Monthly Archives: December 2014

Bye, Bye Malls?

Quotable quote: “Retail analysts can’t say how many malls have failed. But they do know that only two new malls have been built in the past eight years.”

Remember all those eminent domain cases that in the name of “public use” were taking private land for privately-owned malls and shopping centers?

abandoned mall

According to http://money.cnn.com/2014/06/30/news/economy/dead-malls/index.html    what was the country’s largest mall, built in 1976, is being demolished.

AIG Trial (Cont’d.)

Our favorite financial reporter has weighed in again on the AIG litigation (Starr v. U.S.), seeking just compensation from the U.S. Court of Federal Claims for former shareholders of the insurance giant AIG which was taken over by Uncle Sam as part of the feds’ bailout, when the poop hit the fan back in 2008. As part of that bailout, Uncle Sam took some 80% of AIG’s stock and using it without the shareholders’ consent purported to act on behalf of the about-to-be-bailed-out company. Gretchen Morgenson, Fresh Doubt In the Bailout Of A.I.G., N.Y. Times, Dec. 21, 2014, at p. 1 (Business Sec.).
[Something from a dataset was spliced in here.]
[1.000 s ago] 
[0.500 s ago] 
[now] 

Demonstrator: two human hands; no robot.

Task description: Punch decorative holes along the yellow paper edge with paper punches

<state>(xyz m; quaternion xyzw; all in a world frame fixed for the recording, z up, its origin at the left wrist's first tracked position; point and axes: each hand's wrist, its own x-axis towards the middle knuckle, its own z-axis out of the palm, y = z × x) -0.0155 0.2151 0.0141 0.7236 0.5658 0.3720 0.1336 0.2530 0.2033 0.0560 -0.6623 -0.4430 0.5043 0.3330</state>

It turns out that some of the lawyers for the defendant Fed thought, before the lawsuit was filed, that “The government is on thin ice and they know it.” Now, their e-mails have been discovered and placed in evidence.

Otherwise, the article contains no heretofore unrevealed bombshells, but it makes clear why the feds fought tooth and nail to keep the plaintiffs and their lawyers from discovering some the e-mails authored by defendants’ lawyers. But the government put on some of its own lawyers on the stand as witnesses for the defense, and the jig was up — there went the government’s claim that this material was privileged.

If you are into this controversy, this is interesting stuff that you ought to peruse. See http://www.nytimes.com/2014/12/21/business/fresh-doubt-over-the-bailout-of-aig.html?ref=business&_r=0

A court decision is expected early next year. So stay tuned.

Law Schools (Cont’d.)

More dismal news on the declining condition of American law schools reported in today’s NY Times. Elizabeth Olson and David Segal, A Steep Slide in Law School Enrollment Accelerates, Dec. 18, 2014, at p. B3 (a 30 percent decline from just four years ago, when enrollment peaked at 52,488).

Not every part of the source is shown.